Mastering Your Golf Swing

With optimism, summer is around the corner! Despite the current weather. This means longer and warmer days and elevated moods. With increased endorphins flowing through our veins we find ourselves getting outdoors more and increasing our activity level. One activity we see rise during summer is the practice of golf, whether done well or poorly. Unfortunately, what we also witness with golfers, amateur and experienced, is an increase in back pain.  This may be due to a variety of reasons. 

The golf swing is a complex movement and can be quite challenging for a beginner. Basic mechanics of a golf swing are as follows: 

  1. Back swing
  2. Down swing

The back swing is initiated from the pelvis & hips and followed sequentially by the trunk, shoulders, arms and hands. Think of the back swing as the coil part of the swing. On the down swing we see the hips leading again followed by trunk, shoulders, arms, hands and finally the club head. Think as the down swing as the unwinding of the coil and as we move closer to the club head acceleration increases.
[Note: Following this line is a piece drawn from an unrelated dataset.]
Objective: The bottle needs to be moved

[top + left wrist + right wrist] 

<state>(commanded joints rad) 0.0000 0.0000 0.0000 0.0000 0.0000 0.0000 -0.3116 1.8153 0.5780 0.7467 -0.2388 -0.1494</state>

The best golfers in the world can do this very fast and create high rotational forces. But they do this by sparing the low back, most of the time. They can separate their pelvis and trunk effectively and initiate a strong swing through the hips. 

Patients I find struggling with low back pain tend to have restricted mobility through two main areas: 

  1. The Hips
  2. Thoracic spine (mid back)

Some of the most mobile sections of our body should be our hips and mid back. If mobility is affected in the hips the golfer will struggle to not only maximise swing range of motion but power during the “coil” section of the back swing. Secondly if we have limited rotation through the thoracic spine the forces will not be translated well from the “coil phase” to the “unwinding phase”. This is where we see an increase in demand on the low back. 

The swing mechanics now requires the low back to rotate more than it usually would leading to more rotational stresses which the low back doesn’t respond well too. A strong low back and core may be able to handle this for a while but eventually fatigue sets in and we start seeing failure through the tissues. Types of tissue fatigue can range from a muscular strain, ligamentous sprain to potential disc injury. 

We may also see a compensation pattern on the back swing where the golfer will over stretch the abdominals and lean towards the target as apposed from leaning away. But this could also be due to a core transmission issue between the hips and trunk.

The typical pattern we see as weather improves and activity increases there is a direct cause and effect relationship. 

Swing frequency increases ➔ load on low back increases ➔ tissue fatigue ➔ tissue damage.